-- SUPPLIED MATERIAL follows --

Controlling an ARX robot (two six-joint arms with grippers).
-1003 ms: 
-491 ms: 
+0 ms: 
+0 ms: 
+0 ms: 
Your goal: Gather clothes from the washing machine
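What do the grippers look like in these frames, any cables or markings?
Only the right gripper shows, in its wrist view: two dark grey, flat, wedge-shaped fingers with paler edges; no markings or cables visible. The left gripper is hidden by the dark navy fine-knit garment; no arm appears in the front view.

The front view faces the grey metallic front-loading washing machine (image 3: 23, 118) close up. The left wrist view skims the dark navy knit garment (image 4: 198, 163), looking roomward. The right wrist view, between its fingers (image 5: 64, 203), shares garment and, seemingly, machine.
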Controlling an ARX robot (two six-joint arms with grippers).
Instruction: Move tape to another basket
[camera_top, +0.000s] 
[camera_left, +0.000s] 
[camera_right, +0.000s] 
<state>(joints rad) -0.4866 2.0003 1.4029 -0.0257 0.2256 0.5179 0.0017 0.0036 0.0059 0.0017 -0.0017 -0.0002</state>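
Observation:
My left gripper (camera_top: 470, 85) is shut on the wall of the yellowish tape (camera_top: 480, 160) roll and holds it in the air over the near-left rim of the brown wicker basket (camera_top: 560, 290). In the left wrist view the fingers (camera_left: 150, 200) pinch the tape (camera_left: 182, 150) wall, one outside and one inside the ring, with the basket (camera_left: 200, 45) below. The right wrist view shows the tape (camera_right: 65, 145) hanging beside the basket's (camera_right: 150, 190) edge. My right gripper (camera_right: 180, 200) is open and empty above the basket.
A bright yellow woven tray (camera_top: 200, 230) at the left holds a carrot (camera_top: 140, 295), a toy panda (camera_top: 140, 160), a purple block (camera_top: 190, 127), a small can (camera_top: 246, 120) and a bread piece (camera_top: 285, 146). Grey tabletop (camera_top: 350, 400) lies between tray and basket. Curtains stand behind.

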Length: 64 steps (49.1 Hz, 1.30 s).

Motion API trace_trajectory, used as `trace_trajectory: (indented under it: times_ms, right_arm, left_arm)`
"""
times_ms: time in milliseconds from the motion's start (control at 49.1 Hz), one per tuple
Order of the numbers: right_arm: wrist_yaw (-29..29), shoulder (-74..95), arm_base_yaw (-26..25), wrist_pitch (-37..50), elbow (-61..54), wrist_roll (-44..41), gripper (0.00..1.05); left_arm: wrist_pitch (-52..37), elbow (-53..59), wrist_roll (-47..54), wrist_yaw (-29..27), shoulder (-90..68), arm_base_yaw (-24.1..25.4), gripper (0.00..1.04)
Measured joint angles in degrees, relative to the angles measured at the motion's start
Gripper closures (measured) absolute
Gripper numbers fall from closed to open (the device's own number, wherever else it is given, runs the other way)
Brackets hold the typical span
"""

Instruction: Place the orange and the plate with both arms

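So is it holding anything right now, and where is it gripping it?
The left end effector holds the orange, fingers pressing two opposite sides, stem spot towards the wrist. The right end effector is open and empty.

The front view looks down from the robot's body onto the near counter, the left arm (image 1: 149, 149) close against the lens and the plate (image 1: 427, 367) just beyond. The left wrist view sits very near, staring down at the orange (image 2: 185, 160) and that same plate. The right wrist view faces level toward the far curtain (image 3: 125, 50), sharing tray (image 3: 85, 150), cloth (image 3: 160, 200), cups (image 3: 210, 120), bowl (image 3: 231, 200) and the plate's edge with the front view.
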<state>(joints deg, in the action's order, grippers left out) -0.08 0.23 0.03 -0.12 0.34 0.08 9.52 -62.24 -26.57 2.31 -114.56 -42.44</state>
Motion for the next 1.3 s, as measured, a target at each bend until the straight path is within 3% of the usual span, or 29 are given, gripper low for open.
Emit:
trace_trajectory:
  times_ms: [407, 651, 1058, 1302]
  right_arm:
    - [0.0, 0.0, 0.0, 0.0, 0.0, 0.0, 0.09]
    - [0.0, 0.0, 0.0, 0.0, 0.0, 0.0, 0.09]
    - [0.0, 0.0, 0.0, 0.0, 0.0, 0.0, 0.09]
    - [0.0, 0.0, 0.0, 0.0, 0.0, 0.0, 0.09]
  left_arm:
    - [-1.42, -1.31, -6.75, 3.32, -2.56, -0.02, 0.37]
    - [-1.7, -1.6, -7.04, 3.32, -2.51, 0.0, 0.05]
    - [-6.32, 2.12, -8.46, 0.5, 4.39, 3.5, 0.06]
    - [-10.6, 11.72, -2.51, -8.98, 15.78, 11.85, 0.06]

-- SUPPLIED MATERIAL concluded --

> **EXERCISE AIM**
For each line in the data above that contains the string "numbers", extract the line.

> **TASK RESPONSE**
Order of the numbers: right_arm: wrist_yaw (-29..29), shoulder (-74..95), arm_base_yaw (-26..25), wrist_pitch (-37..50), elbow (-61..54), wrist_roll (-44..41), gripper (0.00..1.05); left_arm: wrist_pitch (-52..37), elbow (-53..59), wrist_roll (-47..54), wrist_yaw (-29..27), shoulder (-90..68), arm_base_yaw (-24.1..25.4), gripper (0.00..1.04)
Gripper numbers fall from closed to open (the device's own number, wherever else it is given, runs the other way)

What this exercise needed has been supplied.